• [Exercise directions]
Pull each line containing "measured" out of the data and copy it.

• [Dataset excerpt]
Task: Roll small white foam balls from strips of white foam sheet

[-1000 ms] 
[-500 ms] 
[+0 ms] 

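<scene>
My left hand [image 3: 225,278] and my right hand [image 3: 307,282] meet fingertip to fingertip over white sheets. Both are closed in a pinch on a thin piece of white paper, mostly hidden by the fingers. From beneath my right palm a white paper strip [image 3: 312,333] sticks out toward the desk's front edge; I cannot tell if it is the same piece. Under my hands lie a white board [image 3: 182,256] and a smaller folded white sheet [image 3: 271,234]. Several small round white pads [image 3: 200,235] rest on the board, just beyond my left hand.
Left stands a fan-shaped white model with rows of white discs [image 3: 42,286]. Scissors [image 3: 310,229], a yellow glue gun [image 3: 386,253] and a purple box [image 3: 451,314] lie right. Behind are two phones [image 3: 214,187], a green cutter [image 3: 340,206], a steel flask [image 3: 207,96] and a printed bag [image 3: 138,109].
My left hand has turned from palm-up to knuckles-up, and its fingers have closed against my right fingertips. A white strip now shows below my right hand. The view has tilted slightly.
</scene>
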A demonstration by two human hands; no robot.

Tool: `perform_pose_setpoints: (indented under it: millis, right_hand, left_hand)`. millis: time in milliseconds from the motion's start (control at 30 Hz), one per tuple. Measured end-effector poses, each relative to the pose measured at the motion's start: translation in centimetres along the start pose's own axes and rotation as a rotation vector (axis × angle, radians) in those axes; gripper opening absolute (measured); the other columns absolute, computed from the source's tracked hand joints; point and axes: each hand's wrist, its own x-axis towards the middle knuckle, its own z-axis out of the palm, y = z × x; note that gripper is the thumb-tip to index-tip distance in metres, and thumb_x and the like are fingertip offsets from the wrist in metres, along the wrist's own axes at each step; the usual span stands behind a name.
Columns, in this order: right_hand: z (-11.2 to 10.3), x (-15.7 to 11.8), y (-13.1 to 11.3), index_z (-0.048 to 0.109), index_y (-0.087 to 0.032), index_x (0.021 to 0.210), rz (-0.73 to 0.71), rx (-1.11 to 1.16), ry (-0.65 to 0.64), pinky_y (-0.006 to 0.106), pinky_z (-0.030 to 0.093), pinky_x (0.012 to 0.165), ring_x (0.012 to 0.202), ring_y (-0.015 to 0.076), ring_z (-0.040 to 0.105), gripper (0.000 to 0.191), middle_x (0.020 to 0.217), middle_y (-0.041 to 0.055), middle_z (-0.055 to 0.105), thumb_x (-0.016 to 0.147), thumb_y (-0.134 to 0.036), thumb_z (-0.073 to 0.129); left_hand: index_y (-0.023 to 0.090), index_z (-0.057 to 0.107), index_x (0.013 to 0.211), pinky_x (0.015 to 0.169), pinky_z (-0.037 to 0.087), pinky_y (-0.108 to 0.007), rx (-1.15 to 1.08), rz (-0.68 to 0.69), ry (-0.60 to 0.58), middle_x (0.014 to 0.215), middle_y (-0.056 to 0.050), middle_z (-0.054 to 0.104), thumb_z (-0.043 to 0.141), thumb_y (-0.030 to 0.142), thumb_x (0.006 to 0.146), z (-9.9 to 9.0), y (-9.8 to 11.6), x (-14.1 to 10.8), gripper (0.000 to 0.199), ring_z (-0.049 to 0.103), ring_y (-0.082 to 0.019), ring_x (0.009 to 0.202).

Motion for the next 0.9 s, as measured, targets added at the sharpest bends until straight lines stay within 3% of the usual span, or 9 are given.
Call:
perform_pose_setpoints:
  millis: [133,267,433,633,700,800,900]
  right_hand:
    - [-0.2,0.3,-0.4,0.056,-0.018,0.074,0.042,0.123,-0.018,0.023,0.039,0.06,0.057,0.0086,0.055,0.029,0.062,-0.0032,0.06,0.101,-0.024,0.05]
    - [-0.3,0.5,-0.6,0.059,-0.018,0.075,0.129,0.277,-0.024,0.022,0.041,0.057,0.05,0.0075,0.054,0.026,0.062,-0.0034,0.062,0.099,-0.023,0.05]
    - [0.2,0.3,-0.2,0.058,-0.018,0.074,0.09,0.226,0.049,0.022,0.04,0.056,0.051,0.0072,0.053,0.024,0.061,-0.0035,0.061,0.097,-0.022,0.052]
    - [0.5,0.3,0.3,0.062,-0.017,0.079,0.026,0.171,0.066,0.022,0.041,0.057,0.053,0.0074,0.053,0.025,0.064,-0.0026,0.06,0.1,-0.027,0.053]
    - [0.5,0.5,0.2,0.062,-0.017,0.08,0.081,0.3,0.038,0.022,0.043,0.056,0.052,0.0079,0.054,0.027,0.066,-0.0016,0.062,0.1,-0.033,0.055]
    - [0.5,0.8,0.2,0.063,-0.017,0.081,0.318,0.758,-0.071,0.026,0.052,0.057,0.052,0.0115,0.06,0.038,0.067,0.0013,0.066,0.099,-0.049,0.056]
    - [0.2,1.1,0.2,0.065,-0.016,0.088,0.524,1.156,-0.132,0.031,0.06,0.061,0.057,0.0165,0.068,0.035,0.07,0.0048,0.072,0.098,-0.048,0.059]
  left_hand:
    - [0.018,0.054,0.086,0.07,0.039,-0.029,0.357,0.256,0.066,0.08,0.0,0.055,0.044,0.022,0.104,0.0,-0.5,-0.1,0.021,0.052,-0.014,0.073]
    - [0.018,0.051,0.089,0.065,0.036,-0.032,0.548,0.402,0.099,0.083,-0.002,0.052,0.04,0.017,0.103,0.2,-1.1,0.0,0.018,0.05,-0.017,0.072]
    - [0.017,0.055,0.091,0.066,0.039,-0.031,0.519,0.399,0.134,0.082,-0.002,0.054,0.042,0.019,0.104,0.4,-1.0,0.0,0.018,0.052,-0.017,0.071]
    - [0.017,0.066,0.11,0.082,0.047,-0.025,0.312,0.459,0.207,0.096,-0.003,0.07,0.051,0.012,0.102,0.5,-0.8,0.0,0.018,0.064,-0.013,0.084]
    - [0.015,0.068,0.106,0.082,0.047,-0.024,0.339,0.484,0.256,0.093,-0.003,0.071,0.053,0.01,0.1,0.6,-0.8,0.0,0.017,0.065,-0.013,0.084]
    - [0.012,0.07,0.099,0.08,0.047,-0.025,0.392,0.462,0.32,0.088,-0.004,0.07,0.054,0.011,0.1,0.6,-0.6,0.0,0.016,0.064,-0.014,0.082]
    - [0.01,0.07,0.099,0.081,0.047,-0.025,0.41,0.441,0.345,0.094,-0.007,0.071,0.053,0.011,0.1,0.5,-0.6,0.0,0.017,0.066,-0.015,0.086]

• [Written response]
Tool: `perform_pose_setpoints: (indented under it: millis, right_hand, left_hand)`. millis: time in milliseconds from the motion's start (control at 30 Hz), one per tuple. Measured end-effector poses, each relative to the pose measured at the motion's start: translation in centimetres along the start pose's own axes and rotation as a rotation vector (axis × angle, radians) in those axes; gripper opening absolute (measured); the other columns absolute, computed from the source's tracked hand joints; point and axes: each hand's wrist, its own x-axis towards the middle knuckle, its own z-axis out of the palm, y = z × x; note that gripper is the thumb-tip to index-tip distance in metres, and thumb_x and the like are fingertip offsets from the wrist in metres, along the wrist's own axes at each step; the usual span stands behind a name.
Motion for the next 0.9 s, as measured, targets added at the sharpest bends until straight lines stay within 3% of the usual span, or 9 are given.

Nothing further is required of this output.